The answer must reproduce the listing exactly, with every picture left out.

Data shown Start Marker

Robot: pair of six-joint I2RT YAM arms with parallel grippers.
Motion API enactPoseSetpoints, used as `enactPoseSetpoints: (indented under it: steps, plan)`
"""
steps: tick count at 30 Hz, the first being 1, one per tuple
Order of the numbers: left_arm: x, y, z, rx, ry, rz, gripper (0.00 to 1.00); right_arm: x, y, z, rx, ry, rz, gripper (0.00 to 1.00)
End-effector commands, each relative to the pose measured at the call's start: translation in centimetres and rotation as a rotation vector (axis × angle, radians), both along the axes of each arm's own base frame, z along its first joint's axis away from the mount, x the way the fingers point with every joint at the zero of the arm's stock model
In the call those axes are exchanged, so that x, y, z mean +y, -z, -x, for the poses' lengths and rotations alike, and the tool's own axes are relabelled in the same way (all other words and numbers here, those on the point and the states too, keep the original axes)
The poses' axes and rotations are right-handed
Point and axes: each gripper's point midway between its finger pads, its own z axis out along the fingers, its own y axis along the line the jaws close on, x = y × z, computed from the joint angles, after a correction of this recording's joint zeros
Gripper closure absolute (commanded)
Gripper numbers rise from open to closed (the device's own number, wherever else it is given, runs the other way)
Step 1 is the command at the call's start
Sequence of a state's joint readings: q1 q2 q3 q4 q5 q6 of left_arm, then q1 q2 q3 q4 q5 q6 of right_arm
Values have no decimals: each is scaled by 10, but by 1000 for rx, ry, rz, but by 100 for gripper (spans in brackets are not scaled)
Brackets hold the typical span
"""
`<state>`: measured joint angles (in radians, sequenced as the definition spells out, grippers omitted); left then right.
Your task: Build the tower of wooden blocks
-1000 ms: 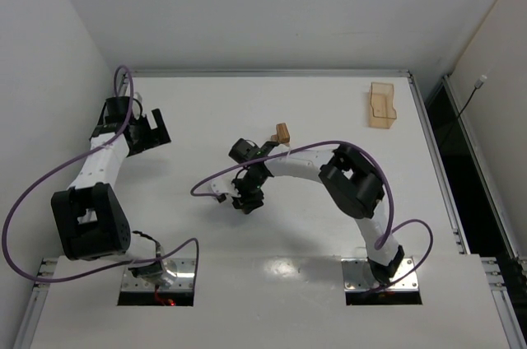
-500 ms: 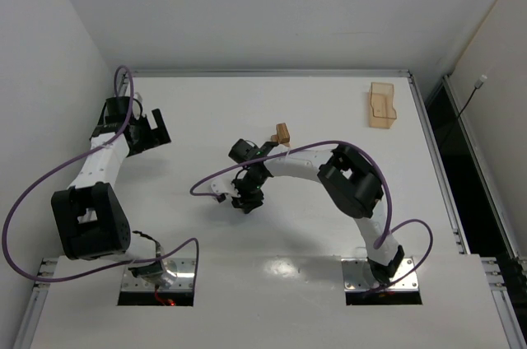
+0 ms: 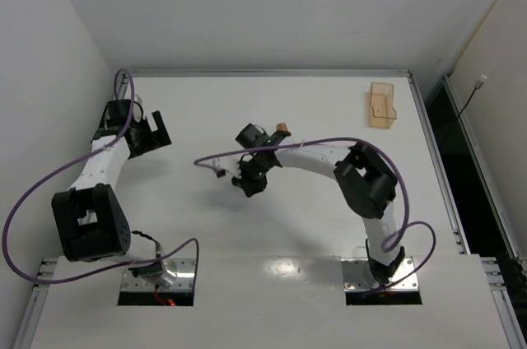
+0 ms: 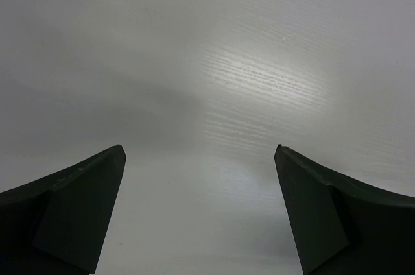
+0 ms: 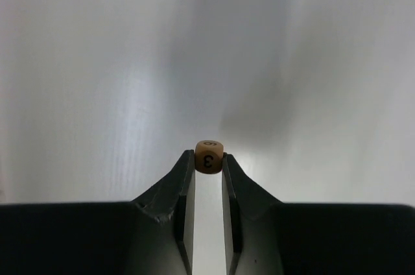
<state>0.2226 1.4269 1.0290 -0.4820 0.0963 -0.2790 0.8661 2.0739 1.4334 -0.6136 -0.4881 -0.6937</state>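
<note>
- My right tool (image 5: 209,162) is pinching a small wooden cube (image 5: 209,156) at the very tips of its fingers (image 5: 183,178); the jaws stand nearly together, with only the cube's width between them.
- The cube is light tan with rounded corners. The face turned toward my wrist camera bears a dark "3", and the top face bears another mark that I cannot read.
- Behind the cube there is only white tabletop (image 5: 97,61), blurred. I cannot tell whether the cube is resting on it or is lifted clear.
- From above, my right tool (image 3: 249,184) sits near the middle of the tabletop, my right arm curving out to it from its base. The cube is too small to make out there.
- The tower (image 3: 282,127), a little tan stack, stands just beyond my right wrist, partly hidden by it.
- My left tool (image 4: 200,152) is spread wide, its two dark fingers (image 4: 78,210) well apart, with nothing between them but bare tabletop.
- From above, my left tool (image 3: 156,135) is at the left side, well apart from the tower.
- A translucent orange-tan tray (image 3: 383,106) lies near the far right corner, away from both tools.
</note>
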Motion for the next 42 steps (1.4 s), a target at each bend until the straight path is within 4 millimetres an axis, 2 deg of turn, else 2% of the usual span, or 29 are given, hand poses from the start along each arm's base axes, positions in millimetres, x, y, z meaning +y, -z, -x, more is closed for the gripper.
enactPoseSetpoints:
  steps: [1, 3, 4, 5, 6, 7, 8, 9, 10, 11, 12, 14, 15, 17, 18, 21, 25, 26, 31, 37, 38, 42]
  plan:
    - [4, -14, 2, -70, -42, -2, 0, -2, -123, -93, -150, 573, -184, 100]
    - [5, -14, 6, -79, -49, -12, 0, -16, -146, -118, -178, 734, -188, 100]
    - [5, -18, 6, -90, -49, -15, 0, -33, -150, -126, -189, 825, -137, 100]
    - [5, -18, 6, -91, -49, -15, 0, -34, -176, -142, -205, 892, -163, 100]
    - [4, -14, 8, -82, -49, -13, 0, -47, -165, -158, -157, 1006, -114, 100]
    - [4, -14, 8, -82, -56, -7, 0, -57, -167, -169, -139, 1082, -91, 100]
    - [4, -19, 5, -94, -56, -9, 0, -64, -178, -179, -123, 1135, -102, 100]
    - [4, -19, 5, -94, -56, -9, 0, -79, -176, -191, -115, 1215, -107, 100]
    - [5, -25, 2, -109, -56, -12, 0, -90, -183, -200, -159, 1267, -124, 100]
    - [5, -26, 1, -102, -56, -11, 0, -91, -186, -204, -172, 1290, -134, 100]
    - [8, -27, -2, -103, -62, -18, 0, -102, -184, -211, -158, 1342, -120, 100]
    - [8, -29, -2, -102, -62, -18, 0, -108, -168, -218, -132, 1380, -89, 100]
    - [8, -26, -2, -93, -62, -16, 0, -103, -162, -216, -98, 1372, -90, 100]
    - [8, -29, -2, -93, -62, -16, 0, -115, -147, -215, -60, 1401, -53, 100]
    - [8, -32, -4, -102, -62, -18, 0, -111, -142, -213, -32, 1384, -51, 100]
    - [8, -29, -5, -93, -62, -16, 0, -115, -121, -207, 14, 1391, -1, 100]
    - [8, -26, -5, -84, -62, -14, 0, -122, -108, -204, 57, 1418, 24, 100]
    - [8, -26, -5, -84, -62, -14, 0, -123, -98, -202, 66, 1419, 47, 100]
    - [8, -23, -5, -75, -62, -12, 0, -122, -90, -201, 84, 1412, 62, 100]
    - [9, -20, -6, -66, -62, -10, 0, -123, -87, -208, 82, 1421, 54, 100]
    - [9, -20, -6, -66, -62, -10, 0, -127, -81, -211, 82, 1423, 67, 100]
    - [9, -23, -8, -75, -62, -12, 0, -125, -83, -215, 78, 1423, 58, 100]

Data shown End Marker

■ **Task solution**:
Robot: pair of six-joint I2RT YAM arms with parallel grippers.
Motion API enactPoseSetpoints, used as `enactPoseSetpoints: (indented under it: steps, plan)`
"""
steps: tick count at 30 Hz, the first being 1, one per tuple
Order of the numbers: left_arm: x, y, z, rx, ry, rz, gripper (0.00 to 1.00); right_arm: x, y, z, rx, ry, rz, gripper (0.00 to 1.00)
End-effector commands, each relative to the pose measured at the call's start: translation in centimetres and rotation as a rotation vector (axis × angle, radians), both along the axes of each arm's own base frame, z along its first joint's axis away from the mount, x the way the fingers point with every joint at the zero of the arm's stock model
In the call those axes are exchanged, so that x, y, z mean +y, -z, -x, for the poses' lengths and rotations alike, and the tool's own axes are relabelled in the same way (all other words and numbers here, those on the point and the states too, keep the original axes)
The poses' axes and rotations are right-handed
Point and axes: each gripper's point midway between its finger pads, its own z axis out along the fingers, its own y axis along the line the jaws close on, x = y × z, computed from the joint angles, after a correction of this recording's joint zeros
Gripper closure absolute (commanded)
Gripper numbers rise from open to closed (the device's own number, wherever else it is given, runs the other way)
Step 1 is the command at the call's start
Sequence of a state's joint readings: q1 q2 q3 q4 q5 q6 of left_arm, then q1 q2 q3 q4 q5 q6 of right_arm
Values have no decimals: each is scaled by 10, but by 1000 for rx, ry, rz, but by 100 for gripper (spans in brackets are not scaled)
Brackets hold the typical span
"""
`<state>`: measured joint angles (in radians, sequenced as the definition spells out, grippers omitted); left then right.
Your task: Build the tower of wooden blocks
-1000 ms: 
-500 ms: 
+0 ms: 
+0 ms: 
+0 ms: 
<state>0.2226 1.4269 1.0290 -0.4820 0.0963 -0.2790 0.8661 2.0739 1.4334 -0.6136 -0.4881 -0.6937</state>
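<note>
- My right tool (image 5: 209,162) is pinching a small wooden cube (image 5: 209,156) at the very tips of its fingers (image 5: 183,178); the jaws stand nearly together, with only the cube's width between them.
- The cube is light tan with rounded corners. The face turned toward my wrist camera bears a dark "3", and the top face bears another mark that I cannot read.
- Behind the cube there is only white tabletop (image 5: 97,61), blurred. I cannot tell whether the cube is resting on it or is lifted clear.
- From above, my right tool (image 3: 249,184) sits near the middle of the tabletop, my right arm curving out to it from its base. The cube is too small to make out there.
- The tower (image 3: 282,127), a little tan stack, stands just beyond my right wrist, partly hidden by it.
- My left tool (image 4: 200,152) is spread wide, its two dark fingers (image 4: 78,210) well apart, with nothing between them but bare tabletop.
- From above, my left tool (image 3: 156,135) is at the left side, well apart from the tower.
- A translucent orange-tan tray (image 3: 383,106) lies near the far right corner, away from both tools.
</note>
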Motion for the next 42 steps (1.4 s), a target at each bend until the straight path is within 4 millimetres an axis, 2 deg of turn, else 2% of the usual span, or 29 are given, hand poses from the start along each arm's base axes, positions in millimetres, x, y, z meaning +y, -z, -x, more is closed for the gripper.
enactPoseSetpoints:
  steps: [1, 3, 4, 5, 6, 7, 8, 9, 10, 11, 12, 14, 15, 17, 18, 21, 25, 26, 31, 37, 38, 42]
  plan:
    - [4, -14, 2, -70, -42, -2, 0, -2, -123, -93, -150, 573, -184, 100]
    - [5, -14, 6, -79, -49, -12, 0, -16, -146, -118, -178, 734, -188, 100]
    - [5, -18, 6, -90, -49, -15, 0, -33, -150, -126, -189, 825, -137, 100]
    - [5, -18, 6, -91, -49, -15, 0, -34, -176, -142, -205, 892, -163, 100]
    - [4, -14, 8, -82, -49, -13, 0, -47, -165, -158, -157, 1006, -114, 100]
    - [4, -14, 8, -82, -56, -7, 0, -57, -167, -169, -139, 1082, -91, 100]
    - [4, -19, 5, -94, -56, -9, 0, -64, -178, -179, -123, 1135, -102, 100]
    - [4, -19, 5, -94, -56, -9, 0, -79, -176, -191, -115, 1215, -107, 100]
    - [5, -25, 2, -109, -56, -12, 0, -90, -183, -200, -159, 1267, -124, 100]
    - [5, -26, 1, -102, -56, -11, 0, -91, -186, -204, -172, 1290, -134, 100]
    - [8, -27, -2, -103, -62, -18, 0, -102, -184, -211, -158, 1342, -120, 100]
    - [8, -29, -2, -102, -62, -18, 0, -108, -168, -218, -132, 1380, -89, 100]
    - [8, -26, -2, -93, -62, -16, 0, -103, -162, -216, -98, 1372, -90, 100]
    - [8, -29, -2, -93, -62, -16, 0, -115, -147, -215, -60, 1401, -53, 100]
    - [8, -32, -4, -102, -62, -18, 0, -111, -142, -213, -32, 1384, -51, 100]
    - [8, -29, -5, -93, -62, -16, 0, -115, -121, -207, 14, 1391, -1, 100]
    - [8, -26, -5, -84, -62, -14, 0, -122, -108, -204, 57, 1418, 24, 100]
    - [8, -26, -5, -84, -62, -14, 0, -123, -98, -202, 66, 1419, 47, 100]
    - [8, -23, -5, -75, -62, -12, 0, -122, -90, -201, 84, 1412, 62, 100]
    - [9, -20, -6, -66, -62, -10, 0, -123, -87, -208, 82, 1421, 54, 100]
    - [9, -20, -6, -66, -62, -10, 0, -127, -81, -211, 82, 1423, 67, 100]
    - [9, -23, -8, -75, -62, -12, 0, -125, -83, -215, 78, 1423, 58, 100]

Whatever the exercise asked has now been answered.